Beauty-Trend falsche Sommersprossen
Das wachsende Bewusstsein für die Folgen von Sonneneinstrahlung könnten ebenso einen Aufschwung der falschen Sommersprossen bewirkt haben. Gemeinsam mit Selbstbräunern wächst dieser Markt seit 2021 stetig. Denn sie ermöglichen ein sonnengeküsstes Aussehen, ohne die schädliche Wirkung von UV-Strahlen und bis in den Winter hinein ein Gefühl von Sommer auf der Haut.
Auch in der Modeindustrie zeigen sich Auswirkungen dieses Trends: Wurden Models noch in den 1990er und 2000ern nicht gebucht, wenn zu viele Sommersprossen ihr Gesicht bedeckten, sind diese heute ein willkommenes Wiedererkennungsmerkmal. Sie verkörpern nicht zuletzt auch eine natürliche Ästhetik und bringen Diversität in die Modewelt. Models wie Adwoa Aboah und Jing Wen tragen ihre Sommersprossen mit Stolz und Selbstbewusstsein und bewirken damit vermutlich mehr, als es den Anschein hat.
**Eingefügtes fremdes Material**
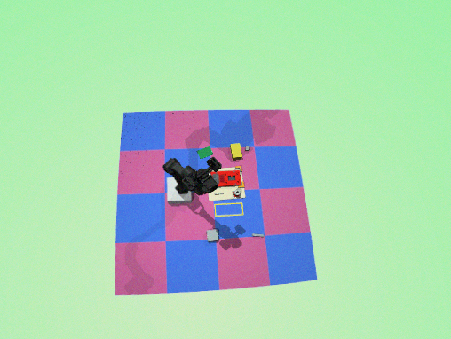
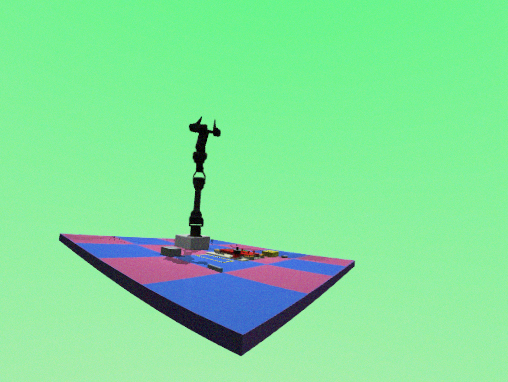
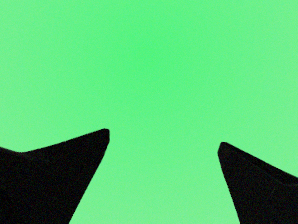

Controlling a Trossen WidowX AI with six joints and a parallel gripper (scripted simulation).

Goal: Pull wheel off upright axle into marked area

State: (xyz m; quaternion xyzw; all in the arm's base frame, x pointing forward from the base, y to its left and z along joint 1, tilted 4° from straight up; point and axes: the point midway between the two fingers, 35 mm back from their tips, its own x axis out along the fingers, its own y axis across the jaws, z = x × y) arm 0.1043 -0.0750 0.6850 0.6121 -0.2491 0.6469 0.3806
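Note:
The wheel (image 1: 237, 193) is a small, pale round piece with a dark centre. It sits at the lower right corner of a cream board (image 1: 226, 196), where the upright axle is too small to make out. The marked area (image 1: 229, 216) is a yellow rectangular outline on the table, just below the board in the top view. My gripper (image 2: 208, 119) (image 3: 165, 142) is open and empty, with its fingers wide apart. It points upward, high above the table and far from the wheel. The wrist view shows only green background between the fingers.
A red plate (image 1: 236, 178) lies on the cream board. A yellow block (image 1: 236, 151), a small grey cube (image 1: 248, 148) and a green piece (image 1: 205, 153) lie above it. A grey block (image 1: 212, 235) (image 2: 171, 251) and a thin grey bar (image 1: 257, 235) (image 2: 215, 268) lie below the outline.

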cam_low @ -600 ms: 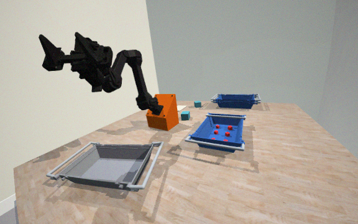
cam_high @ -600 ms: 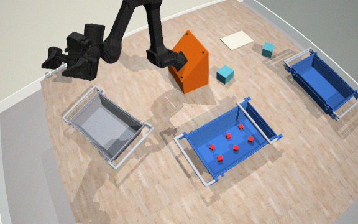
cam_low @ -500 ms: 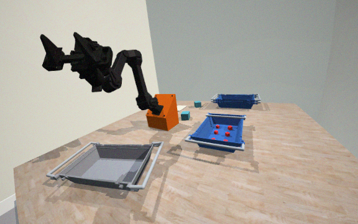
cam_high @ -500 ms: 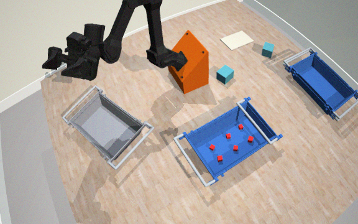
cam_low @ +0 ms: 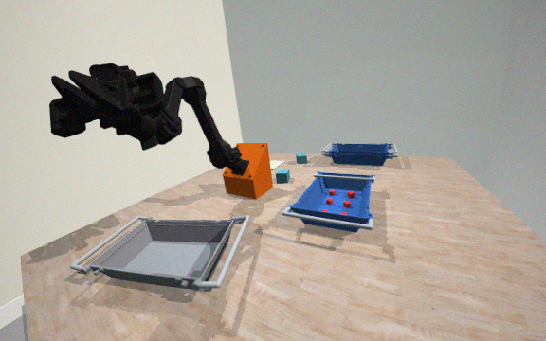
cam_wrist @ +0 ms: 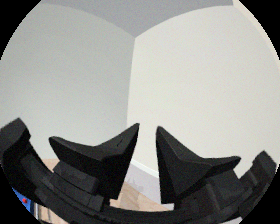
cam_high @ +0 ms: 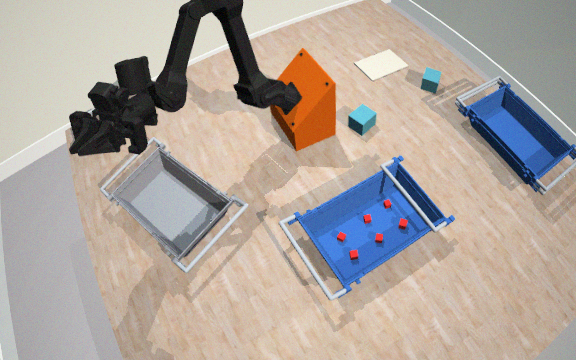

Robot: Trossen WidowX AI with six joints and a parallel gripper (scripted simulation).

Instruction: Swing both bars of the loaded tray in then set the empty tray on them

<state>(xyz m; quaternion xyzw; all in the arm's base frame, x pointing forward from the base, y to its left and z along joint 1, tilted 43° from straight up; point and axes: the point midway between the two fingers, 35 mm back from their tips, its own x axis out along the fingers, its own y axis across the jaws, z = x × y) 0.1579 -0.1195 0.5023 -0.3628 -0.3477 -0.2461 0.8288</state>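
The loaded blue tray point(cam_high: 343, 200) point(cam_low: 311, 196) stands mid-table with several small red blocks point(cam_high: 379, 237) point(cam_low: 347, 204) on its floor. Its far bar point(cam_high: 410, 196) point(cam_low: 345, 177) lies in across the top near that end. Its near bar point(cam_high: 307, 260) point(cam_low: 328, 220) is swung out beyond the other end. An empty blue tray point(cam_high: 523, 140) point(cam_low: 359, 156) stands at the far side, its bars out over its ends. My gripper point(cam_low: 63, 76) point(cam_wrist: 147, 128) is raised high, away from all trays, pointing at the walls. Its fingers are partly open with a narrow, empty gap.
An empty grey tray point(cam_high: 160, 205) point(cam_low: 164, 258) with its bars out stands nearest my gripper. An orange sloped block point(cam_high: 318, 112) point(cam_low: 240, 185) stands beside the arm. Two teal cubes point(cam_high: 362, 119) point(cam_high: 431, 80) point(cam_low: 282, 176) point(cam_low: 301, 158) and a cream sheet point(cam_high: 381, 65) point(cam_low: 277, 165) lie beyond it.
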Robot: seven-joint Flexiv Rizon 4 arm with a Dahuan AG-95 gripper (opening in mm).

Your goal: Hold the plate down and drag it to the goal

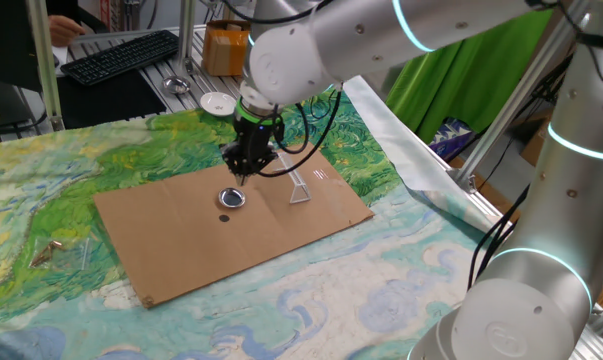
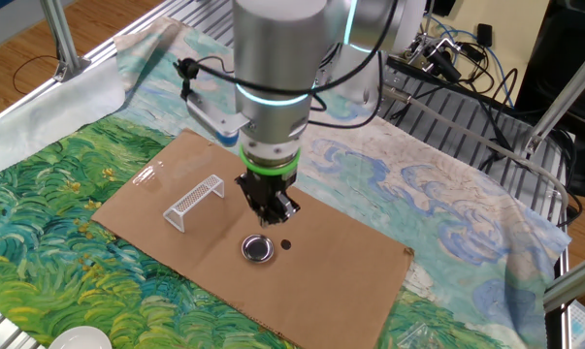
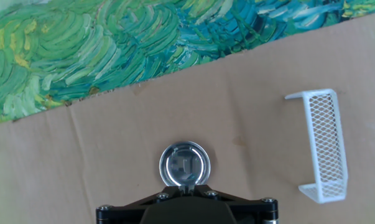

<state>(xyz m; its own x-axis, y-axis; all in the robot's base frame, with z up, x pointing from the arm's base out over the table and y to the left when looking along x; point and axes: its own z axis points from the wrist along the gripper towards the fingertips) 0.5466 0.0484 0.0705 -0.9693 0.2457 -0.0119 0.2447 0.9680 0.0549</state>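
Observation:
The plate (image 1: 231, 198) is a tiny shiny silver dish lying flat on the brown cardboard sheet (image 1: 181, 250). It also shows in the other fixed view (image 2: 257, 249) and in the hand view (image 3: 184, 165). My gripper (image 1: 243, 173) hangs just above it, a little toward the far side, with the fingertips pressed together and holding nothing; it also shows in the other fixed view (image 2: 271, 215). In the hand view the fingertips (image 3: 186, 185) sit at the plate's near rim. The goal (image 1: 301, 190) is a small whitish mesh frame standing on the cardboard beside the plate; it also shows in the other fixed view (image 2: 197, 201) and in the hand view (image 3: 324, 146).
A small black dot (image 1: 224, 216) marks the cardboard next to the plate. A white saucer (image 1: 217, 103) lies at the far table edge near an orange container (image 1: 226, 48) and a keyboard (image 1: 121, 55). Small clear bits (image 1: 46, 252) lie on the painted cloth at the left.

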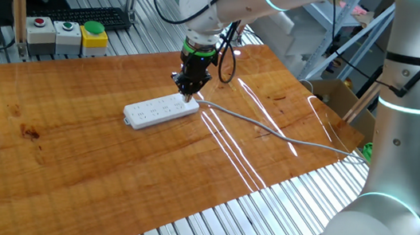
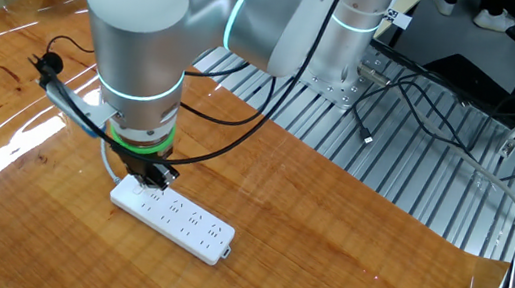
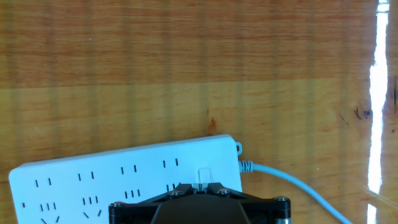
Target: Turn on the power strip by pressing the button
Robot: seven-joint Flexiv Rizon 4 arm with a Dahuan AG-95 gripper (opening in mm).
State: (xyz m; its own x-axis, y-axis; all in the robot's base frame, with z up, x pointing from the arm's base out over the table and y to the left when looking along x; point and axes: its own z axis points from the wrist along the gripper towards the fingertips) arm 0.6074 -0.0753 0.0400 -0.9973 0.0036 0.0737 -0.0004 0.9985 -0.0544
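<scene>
The white power strip (image 1: 160,111) lies flat on the wooden table, and its grey cable (image 1: 272,132) runs off to the right. My gripper (image 1: 187,92) points straight down at the strip's cable end. In the hand view the strip (image 3: 93,174) fills the lower left. Its small rectangular button (image 3: 203,174) shows just ahead of my gripper (image 3: 199,185), whose fingertips are pressed together. In the other fixed view my gripper (image 2: 144,185) stands on the strip's (image 2: 176,218) left end. Whether the tips touch the button is hidden.
A box of red, green and yellow push buttons (image 1: 66,33) and a keyboard (image 1: 86,16) sit behind the table at the back left. A cardboard box (image 1: 337,97) stands at the right. The arm's base (image 1: 398,157) rises at the front right edge.
</scene>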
Als letztere nämlich vor einigen Jahren für eine Modekampagne öffentlich wegen ihrer Sommersprossen diskriminiert wurde, löste das eine Welle an Solidarität auf Social Media aus. User:innen wehrten sich eindringlich, diese normale Sache als Makel anzusehen und begannen, sie stattdessen gleich noch mehr zu zelebrieren – und lösten damit sogar eine Diskussion über veraltete Schönheitsideale in Jings Heimatland China aus.
Das Geschäft mit der Schönheit
Sommersprossen haben sich in relativ kurzer Zeit vom Makel zu einem akzeptablen Merkmal und nun zu einer boomenden Kosmetiksparte entwickelt. Das liegt zum Teil daran, dass sich die Einstellung zum Körper, zur Haut und zu bestimmten “Fehlern” geändert hat. Natürliche, gesunde Haut hat sich erstmals über die reine Ästhetik gestellt und das soll auch so bleiben. Auch die Autorin dieser Zeilen hat ihre Sommersprossen in den letzten Jahren lieben gelernt, was definitiv auch damit zu tun hat, dass diese mittlerweile sogar als begehrenswert gelten. Was sich aber nicht verändert hat, ist, dass die Kosmetikindustrie auch weiterhin entscheidet und bestimmt, was schön ist – und aus dem Wunsch der Verbraucher:innen, dazuzugehören, eine Menge Geld macht.